- 12 or 15 minutes per team, plus 5 minutes for questions
- Everyone should speak at least a little
- Provide some visuals
- visuals for the team, not necessarily each individual
- can be PowerPoint, digital photos, website with graphics, video, poster, demonstration, and/or draw on board
- Describe key problems briefly (if not widely known)
- Focus on Local Solutions
September 29, 2008
Topic Team Presentation Guidelines
Posted by Michelle Merrill under guide, notices | Tags: presentations, teams, topics |[3] Comments
March 1, 2009 at 6:16 pm
There is a connection between Riane Eisler suggesting that any effort towards caring and caregiving in our society will help things to change systemically, and working on the local level in cooperative efforts, and our new president taking a fighting stand as a representative of the people of our country, saying that he represents us, not the few corporate leaders and top of the heap businessmen and wealthy. Our president is helping to lead us away from the top-down domination model that Eisler says we are working within. That help is significant, as it injects policies that can give us a nice push towards a more caring and equal society, and economics.
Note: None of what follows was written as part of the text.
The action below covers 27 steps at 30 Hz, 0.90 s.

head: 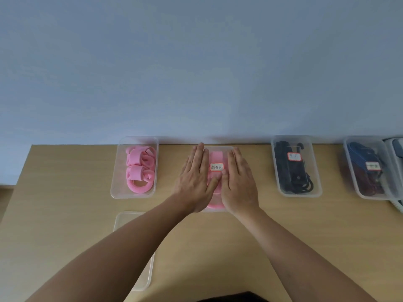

It is a start. I read an article in the Sunday Mercury News about Obama’s willingness to fight for his new polilcies to become new laws. Also, online at Moveon.org, there is a list of things that Obama has accomplished with the package just passed, to ease some of the problems of an uncaring economics. I wonder, is anyone talking with Obama about “caring economics”? Sharon Rose
March 1, 2009 at 6:05 pm
I think that I am in a topic group about community and cooperative projects. I am reading The Real Wealth of Nations, and in the book,Riane Eisler encourages us all to talk about write and point out the underlying beliefs and values that our current policies and economics are based upon. I have been working on making changes, but in a more isolated way, running my own preschool. But maybe her suggestion could manifest in something as simple as town hall discussions as the start of community efforts, a way for groups of people to “get on the same page” with what can be done, not only on a local level, but on a larger scale, which starts within a community. Maybe we really can change the education system, instead of putting more policies on top of the domination system, we can transform it into a cooperative, caring system…maybe the time has come, and this crisis can be used to make large changes in our systems and organizations. Sharon Rose
February 27, 2009 at 12:03 am
Hello from Sharon Rose. I have my book, The Real Wealth of Nations, and I am now logged on. I am still working my way through this blog, not used to using one for a class. See you Monday!